Print the data exactly, leaving nothing out.

[Start of section]

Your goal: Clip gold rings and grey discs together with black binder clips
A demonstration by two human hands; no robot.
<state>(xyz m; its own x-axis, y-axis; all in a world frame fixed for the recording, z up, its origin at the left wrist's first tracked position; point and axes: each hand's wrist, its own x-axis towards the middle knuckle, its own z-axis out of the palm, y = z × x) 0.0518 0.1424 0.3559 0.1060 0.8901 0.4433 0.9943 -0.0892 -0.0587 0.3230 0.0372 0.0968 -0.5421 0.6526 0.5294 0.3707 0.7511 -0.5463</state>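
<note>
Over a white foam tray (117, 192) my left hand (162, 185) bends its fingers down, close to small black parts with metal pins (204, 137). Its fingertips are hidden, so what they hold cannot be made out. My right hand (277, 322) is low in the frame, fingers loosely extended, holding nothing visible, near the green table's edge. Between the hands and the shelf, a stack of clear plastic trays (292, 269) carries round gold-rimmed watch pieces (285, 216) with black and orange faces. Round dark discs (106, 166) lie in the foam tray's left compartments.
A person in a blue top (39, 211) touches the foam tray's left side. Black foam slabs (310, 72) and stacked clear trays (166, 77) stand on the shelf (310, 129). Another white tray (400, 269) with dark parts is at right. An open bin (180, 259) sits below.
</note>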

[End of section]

▸ Answer for this exercise:
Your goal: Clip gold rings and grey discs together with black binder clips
A demonstration by two human hands; no robot.
<state>(xyz m; its own x-axis, y-axis; all in a world frame fixed for the recording, z up, its origin at the left wrist's first tracked position; point and axes: each hand's wrist, its own x-axis towards the middle knuckle, its own z-axis out of the palm, y = z × x) 0.0518 0.1424 0.3559 0.1060 0.8901 0.4433 0.9943 -0.0892 -0.0587 0.3230 0.0372 0.0968 -0.5421 0.6526 0.5294 0.3707 0.7511 -0.5463</state>
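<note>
Over a white foam tray (117, 192) my left hand (162, 185) bends its fingers down, close to small black parts with metal pins (204, 137). Its fingertips are hidden, so what they hold cannot be made out. My right hand (277, 322) is low in the frame, fingers loosely extended, holding nothing visible, near the green table's edge. Between the hands and the shelf, a stack of clear plastic trays (292, 269) carries round gold-rimmed watch pieces (285, 216) with black and orange faces. Round dark discs (106, 166) lie in the foam tray's left compartments.
A person in a blue top (39, 211) touches the foam tray's left side. Black foam slabs (310, 72) and stacked clear trays (166, 77) stand on the shelf (310, 129). Another white tray (400, 269) with dark parts is at right. An open bin (180, 259) sits below.
</note>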

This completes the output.